■ The problem: Retype the records below exactly as given, but only from the first line through the line with "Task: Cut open", and without the pictures.

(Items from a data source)
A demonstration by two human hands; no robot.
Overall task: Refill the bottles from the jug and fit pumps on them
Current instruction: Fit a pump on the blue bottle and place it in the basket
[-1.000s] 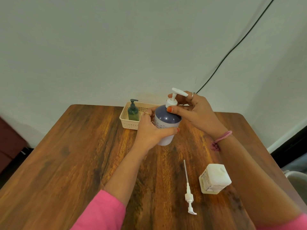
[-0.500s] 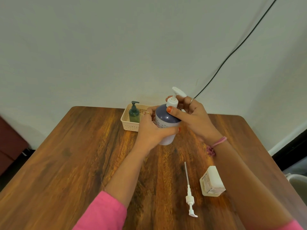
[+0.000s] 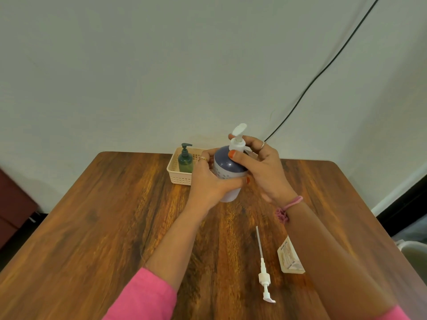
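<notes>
Table (image 3: 92,227): dark wood with strong grain, its far edge against the pale wall; everything I am working with sits on it.
Basket (image 3: 179,177): small cream basket with a perforated wall, at the far edge of the table, left of my hands.
Green bottle (image 3: 185,160): stands upright inside the basket, its dark pump already on, nozzle pointing right.
Left hand (image 3: 209,181): wrapped around the body of the purple bottle from the left, thumb across the front, fingers closed firmly on it; a ring shows on one finger.
Purple bottle (image 3: 227,167): upright near the far middle of the table, just right of the basket, purple on top and paler toward the base; my left hand hides whether the base rests on the wood.
White pump (image 3: 238,140): seated in the bottle's neck, its head blurred and pointing up and to the right.
Right hand (image 3: 261,167): thumb and fingers pinched around the pump's collar at the neck; a pink band is on my wrist.
Spare pump (image 3: 264,271): lies flat on the table nearer me, tube pointing away, nozzle toward me.
Jug (image 3: 290,257): pale with a printed label, just right of the spare pump, mostly hidden behind my right forearm.
</notes>
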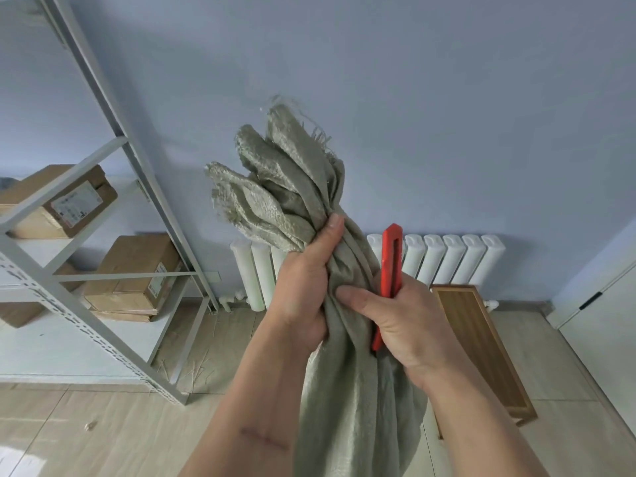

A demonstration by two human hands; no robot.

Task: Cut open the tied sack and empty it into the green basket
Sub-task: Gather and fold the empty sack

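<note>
**Both hands on the sack's gathered neck, cutter in the right**

The grey-green woven sack (pixel 344 390) hangs upright in the centre of the frame, its neck bunched together and its frayed mouth fanning out above toward the upper middle. The left hand (pixel 306 287) is clenched around the neck from the left, thumb lying up along the cloth near the tie. The right hand (pixel 402 321) grips a red utility knife (pixel 390 259) held upright against the right side of the neck, while its thumb presses into the fabric. No blade can be made out.

Behind, at centre, a white radiator (pixel 454 259) stands against the blue wall. A wooden tray (pixel 481 349) lies on the floor at right. At left, a grey metal shelf rack (pixel 103 315) carries cardboard boxes (pixel 134 270).
</note>
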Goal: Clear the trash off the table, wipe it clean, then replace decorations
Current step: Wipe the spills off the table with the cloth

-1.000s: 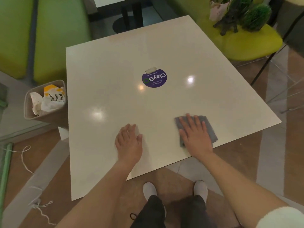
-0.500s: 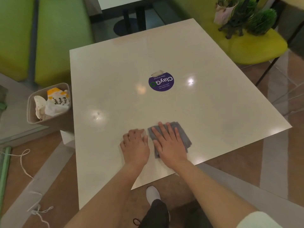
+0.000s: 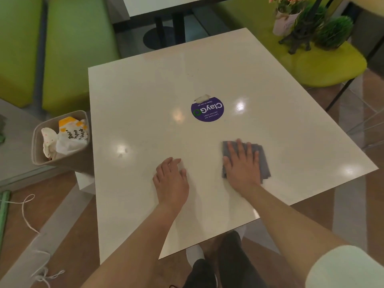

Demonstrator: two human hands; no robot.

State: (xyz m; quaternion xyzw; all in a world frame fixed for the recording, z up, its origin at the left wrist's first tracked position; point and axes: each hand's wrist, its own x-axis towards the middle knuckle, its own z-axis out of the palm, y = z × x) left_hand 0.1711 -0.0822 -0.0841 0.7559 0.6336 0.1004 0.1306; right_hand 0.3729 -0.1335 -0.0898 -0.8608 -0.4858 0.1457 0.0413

■ Exercise output:
A demonstration by two human hands; no robot.
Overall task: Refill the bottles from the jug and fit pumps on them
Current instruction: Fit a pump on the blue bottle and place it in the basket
[-1.000s] 
[-0.500s] 
[+0.000s] 
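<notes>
Table (image 3: 92,227): dark wood with strong grain, its far edge against the pale wall; everything I am working with sits on it.
Basket (image 3: 179,177): small cream basket with a perforated wall, at the far edge of the table, left of my hands.
Green bottle (image 3: 185,160): stands upright inside the basket, its dark pump already on, nozzle pointing right.
Left hand (image 3: 209,181): wrapped around the body of the purple bottle from the left, thumb across the front, fingers closed firmly on it; a ring shows on one finger.
Purple bottle (image 3: 227,167): upright near the far middle of the table, just right of the basket, purple on top and paler toward the base; my left hand hides whether the base rests on the wood.
White pump (image 3: 238,140): seated in the bottle's neck, its head blurred and pointing up and to the right.
Right hand (image 3: 261,167): thumb and fingers pinched around the pump's collar at the neck; a pink band is on my wrist.
Spare pump (image 3: 264,271): lies flat on the table nearer me, tube pointing away, nozzle toward me.
Jug (image 3: 290,257): pale with a printed label, just right of the spare pump, mostly hidden behind my right forearm.
</notes>
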
A demonstration by two human hands; no robot.

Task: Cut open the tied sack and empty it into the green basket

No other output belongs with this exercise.